Transient Elasticity -- A Unifying Framework for Thixotropy, Polymers, and Granular Media

TL;DR

This paper introduces Transient Elasticity, a unified framework modeling thixotropic fluids, polymers, and granular media as transiently elastic systems with similar evolution equations, simplifying understanding of their complex behaviors.

Contribution

It proposes a simple, unified model based on transient elasticity that accounts for diverse non-Newtonian behaviors across different complex materials.

Findings

The model captures thixotropic effects that traditional viscous models cannot.

It demonstrates that thixotropic fluids behave elastically when fluidized.
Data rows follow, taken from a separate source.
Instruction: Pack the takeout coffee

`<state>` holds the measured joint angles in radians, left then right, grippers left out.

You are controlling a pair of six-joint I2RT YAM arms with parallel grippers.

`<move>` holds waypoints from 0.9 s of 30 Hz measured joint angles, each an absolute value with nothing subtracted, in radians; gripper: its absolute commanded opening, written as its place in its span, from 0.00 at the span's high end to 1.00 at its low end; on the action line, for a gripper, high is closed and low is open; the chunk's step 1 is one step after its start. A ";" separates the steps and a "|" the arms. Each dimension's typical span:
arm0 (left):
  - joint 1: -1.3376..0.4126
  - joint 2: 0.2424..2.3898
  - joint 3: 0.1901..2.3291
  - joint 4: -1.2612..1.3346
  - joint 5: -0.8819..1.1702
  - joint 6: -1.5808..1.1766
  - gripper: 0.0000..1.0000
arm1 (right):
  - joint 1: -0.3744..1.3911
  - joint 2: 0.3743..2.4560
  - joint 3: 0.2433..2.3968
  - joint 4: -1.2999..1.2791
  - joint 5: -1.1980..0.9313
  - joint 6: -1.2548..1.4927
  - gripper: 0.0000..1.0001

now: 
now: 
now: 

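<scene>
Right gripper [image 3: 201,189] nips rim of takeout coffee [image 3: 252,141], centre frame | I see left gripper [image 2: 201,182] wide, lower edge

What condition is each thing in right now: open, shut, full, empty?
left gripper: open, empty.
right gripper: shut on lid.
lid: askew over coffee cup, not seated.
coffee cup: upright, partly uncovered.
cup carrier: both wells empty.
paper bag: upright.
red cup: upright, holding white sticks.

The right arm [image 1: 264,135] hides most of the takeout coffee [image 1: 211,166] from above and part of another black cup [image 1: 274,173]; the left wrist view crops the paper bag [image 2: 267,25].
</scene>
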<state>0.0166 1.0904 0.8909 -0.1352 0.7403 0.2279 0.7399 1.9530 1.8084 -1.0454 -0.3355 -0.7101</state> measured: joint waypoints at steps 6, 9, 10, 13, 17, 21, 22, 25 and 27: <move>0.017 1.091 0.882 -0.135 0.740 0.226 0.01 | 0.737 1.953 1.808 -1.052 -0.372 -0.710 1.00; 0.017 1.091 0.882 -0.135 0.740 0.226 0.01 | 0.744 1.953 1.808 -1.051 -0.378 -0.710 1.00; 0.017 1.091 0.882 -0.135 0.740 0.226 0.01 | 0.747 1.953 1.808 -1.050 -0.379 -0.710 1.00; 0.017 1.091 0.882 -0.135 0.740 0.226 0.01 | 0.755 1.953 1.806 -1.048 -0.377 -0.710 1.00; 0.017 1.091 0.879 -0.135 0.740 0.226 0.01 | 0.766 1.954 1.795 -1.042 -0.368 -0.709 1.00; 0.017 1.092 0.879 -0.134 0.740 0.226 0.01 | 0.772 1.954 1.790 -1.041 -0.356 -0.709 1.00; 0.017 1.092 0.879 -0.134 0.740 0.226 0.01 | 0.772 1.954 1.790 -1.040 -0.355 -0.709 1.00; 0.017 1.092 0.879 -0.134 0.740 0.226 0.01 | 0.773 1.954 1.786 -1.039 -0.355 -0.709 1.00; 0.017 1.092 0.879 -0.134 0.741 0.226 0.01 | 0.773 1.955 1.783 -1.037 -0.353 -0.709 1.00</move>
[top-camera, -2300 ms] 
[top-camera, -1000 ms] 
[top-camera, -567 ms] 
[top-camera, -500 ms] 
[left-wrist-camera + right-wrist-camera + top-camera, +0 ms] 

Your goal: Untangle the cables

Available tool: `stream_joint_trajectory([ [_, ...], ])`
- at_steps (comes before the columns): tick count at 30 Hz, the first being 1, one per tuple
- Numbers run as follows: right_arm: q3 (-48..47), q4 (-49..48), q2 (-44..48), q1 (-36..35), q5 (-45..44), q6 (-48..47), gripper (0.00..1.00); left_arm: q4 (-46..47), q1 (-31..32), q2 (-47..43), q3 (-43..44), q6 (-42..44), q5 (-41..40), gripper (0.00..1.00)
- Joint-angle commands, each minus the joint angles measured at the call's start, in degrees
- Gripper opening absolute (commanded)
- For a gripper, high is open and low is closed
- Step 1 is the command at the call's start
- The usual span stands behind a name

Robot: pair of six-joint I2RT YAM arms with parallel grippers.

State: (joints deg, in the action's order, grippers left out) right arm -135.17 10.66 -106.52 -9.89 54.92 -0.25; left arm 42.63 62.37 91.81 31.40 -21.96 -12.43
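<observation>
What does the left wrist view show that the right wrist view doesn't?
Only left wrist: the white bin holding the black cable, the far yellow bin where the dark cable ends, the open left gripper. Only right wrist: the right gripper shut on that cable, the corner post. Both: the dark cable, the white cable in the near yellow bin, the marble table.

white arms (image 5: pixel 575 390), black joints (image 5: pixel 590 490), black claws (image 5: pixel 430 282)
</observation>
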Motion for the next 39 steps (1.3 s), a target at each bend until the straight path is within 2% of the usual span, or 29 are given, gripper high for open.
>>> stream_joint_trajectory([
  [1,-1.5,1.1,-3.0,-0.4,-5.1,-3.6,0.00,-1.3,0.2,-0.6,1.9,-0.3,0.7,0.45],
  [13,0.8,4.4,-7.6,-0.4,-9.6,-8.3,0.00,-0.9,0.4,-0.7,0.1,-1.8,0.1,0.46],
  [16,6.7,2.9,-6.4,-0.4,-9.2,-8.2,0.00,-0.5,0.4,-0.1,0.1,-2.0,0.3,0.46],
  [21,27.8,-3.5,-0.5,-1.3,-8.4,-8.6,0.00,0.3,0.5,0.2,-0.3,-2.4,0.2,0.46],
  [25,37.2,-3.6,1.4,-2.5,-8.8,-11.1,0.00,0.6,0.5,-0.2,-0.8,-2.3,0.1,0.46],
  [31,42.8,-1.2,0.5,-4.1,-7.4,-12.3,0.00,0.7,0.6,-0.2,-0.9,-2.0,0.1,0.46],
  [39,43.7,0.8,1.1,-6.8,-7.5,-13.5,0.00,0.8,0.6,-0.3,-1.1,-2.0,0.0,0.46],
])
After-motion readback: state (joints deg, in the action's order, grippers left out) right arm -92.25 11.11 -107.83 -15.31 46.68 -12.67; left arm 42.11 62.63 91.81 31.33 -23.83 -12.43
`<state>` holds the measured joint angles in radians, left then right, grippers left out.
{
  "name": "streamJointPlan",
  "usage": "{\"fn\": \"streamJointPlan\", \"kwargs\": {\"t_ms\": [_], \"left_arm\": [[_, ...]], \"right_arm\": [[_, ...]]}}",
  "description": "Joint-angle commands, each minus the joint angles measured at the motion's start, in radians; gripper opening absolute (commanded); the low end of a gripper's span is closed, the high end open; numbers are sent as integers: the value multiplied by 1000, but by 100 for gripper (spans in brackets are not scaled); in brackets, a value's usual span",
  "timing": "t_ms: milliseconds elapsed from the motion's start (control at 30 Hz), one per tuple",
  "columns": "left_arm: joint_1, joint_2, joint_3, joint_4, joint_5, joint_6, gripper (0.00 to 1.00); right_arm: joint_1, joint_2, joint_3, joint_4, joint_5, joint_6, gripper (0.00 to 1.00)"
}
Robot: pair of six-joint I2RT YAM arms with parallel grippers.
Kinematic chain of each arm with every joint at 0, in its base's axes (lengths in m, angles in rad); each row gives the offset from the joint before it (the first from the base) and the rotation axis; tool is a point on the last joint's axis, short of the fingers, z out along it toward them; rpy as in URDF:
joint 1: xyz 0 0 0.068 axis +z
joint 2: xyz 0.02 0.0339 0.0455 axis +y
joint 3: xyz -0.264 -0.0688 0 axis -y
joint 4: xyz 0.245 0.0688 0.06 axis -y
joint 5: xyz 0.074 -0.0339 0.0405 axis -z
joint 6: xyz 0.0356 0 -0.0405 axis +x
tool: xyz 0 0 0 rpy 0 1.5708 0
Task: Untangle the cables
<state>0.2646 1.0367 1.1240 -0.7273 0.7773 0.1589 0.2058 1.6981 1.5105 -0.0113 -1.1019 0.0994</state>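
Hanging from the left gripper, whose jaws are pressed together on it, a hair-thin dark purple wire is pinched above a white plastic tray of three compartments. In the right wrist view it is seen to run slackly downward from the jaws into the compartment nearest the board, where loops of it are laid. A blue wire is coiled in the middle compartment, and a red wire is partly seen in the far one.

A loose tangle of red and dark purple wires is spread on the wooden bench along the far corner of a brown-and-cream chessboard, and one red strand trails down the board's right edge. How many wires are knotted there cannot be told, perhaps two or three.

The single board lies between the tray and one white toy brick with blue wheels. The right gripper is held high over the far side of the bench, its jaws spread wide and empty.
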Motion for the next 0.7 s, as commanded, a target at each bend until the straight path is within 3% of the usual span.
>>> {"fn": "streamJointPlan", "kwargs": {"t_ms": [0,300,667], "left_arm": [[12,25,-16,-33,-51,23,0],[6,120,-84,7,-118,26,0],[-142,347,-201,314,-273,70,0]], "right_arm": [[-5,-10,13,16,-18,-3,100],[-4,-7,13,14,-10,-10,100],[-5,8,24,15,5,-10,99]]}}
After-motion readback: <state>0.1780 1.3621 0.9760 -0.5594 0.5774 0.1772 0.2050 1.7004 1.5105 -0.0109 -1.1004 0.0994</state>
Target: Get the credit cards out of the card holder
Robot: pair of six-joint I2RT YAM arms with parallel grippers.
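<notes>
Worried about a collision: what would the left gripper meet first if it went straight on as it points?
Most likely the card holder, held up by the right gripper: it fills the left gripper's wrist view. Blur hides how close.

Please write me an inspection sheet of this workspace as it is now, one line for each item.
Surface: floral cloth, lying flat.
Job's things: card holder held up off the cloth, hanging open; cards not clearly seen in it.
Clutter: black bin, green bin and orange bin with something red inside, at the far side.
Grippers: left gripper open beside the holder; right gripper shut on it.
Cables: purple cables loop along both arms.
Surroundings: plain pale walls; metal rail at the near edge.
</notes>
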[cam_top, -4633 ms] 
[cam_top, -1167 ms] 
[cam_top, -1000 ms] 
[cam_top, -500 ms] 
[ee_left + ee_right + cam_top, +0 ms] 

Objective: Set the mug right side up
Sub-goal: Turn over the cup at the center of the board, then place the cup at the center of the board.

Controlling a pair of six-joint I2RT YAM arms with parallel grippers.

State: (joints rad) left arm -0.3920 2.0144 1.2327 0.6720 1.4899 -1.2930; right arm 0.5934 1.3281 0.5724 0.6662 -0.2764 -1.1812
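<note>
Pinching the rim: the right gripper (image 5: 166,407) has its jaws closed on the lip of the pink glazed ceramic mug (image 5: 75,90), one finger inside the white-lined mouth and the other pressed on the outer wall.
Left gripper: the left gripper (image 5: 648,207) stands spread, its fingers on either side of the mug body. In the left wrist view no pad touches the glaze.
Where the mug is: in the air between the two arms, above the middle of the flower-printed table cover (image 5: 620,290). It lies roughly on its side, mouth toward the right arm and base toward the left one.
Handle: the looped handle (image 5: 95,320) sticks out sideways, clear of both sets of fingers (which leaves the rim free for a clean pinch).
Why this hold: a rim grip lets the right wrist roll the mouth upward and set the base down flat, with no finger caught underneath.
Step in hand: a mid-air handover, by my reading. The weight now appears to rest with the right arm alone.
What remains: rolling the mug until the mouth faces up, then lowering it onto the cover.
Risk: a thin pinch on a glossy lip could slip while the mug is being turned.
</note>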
The framework unifies the modeling of polymers, granular media, and yield stress fluids.

Abstract

Thixotropic yields stress fluids are complex materials such as paint, drilling mud, and food products like ketchup or yogurt. They behave as a solid below a certain shear stress (called yield stress), and flows as a liquid above it. The viscosity decreases over time and recovers when being at rest again. The usual picture is that a web of interacting particles exists at rest, which breaks down under stirring, shaking or shear rates, such that the system fluidizes into a viscous fluid with lumps. These decrease in size at higher rates, rendering the fluid less viscous. Back at rest, the lumps reconnect, re-establishing the web. In contrast, polymeric solutions have no yield stress, they always flow and deform elastically instead of breaking. The differences being clear-cut, these are two distinct systems, to be emulated by very different models. This paper presents an alternative picture: When fluidized, structural destruction is not complete, and sufficient connections are left intact, rendering thixotropic yield stress fluids transiently elastic, such that they behave viscous if stationary, with little evidence of recoverable elastic strain, but it is elasticity that underlines its non-Newtonian behavior, not a complex viscosity. They obey the same evolution equations as polymers, differing only in their parameters. With this idea, it turns out quite simple to account for a wide range of thixotropic effects, including some that fail to fit the viscous picture. More technically, starting from solid-dynamics and letting the elastic strain relax, interpolates between solid- and fluid-dynamics. Realizing in addition that complex systems such as structured fluids often sustain two temperatures, yields a nonlinear model called Transient Elasticity (TE). Its adequacy for polymers and granular media was shown in previous papers. Here, it is applied to thixotropic yield-stress fluids.